▸ **What the task asks**
Work out how many lines of the material below mention the word "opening"; reply with the number only.

▸ **Available data**
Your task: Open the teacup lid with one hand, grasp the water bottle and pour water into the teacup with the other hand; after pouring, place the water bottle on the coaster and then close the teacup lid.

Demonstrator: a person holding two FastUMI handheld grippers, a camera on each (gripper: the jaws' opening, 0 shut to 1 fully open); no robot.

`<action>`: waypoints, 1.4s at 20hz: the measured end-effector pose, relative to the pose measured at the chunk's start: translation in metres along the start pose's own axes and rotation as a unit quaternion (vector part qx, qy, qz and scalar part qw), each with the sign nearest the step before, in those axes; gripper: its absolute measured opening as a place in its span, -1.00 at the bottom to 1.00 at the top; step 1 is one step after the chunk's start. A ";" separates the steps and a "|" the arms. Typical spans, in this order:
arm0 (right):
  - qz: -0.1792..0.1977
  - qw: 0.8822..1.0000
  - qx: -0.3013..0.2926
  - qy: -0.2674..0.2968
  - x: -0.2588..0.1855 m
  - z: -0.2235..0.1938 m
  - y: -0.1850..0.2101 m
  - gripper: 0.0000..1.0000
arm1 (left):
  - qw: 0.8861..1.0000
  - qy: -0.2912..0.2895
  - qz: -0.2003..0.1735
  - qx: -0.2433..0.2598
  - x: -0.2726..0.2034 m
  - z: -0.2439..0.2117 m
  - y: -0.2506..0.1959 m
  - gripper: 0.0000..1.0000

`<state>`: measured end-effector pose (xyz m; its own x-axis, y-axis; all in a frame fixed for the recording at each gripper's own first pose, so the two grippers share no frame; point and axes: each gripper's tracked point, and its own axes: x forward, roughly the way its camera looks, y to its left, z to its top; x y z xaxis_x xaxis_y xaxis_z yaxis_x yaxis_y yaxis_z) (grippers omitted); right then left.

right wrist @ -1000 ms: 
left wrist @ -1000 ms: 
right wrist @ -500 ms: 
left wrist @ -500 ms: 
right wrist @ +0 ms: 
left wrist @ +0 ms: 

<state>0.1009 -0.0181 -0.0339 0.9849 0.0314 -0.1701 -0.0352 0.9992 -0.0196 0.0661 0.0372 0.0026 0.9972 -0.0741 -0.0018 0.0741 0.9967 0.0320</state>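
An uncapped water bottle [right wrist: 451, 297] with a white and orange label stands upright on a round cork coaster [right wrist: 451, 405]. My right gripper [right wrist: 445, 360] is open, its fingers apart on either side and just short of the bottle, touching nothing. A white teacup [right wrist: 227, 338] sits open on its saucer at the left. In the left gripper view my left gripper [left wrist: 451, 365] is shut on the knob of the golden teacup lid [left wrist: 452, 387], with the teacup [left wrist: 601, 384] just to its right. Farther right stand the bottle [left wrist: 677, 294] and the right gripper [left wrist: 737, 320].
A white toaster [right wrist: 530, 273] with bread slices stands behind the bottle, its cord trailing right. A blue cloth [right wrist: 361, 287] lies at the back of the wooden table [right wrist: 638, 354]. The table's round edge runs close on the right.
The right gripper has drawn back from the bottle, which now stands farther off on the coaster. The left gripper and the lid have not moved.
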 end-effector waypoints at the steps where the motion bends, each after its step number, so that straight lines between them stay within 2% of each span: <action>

▸ **Answer box**
2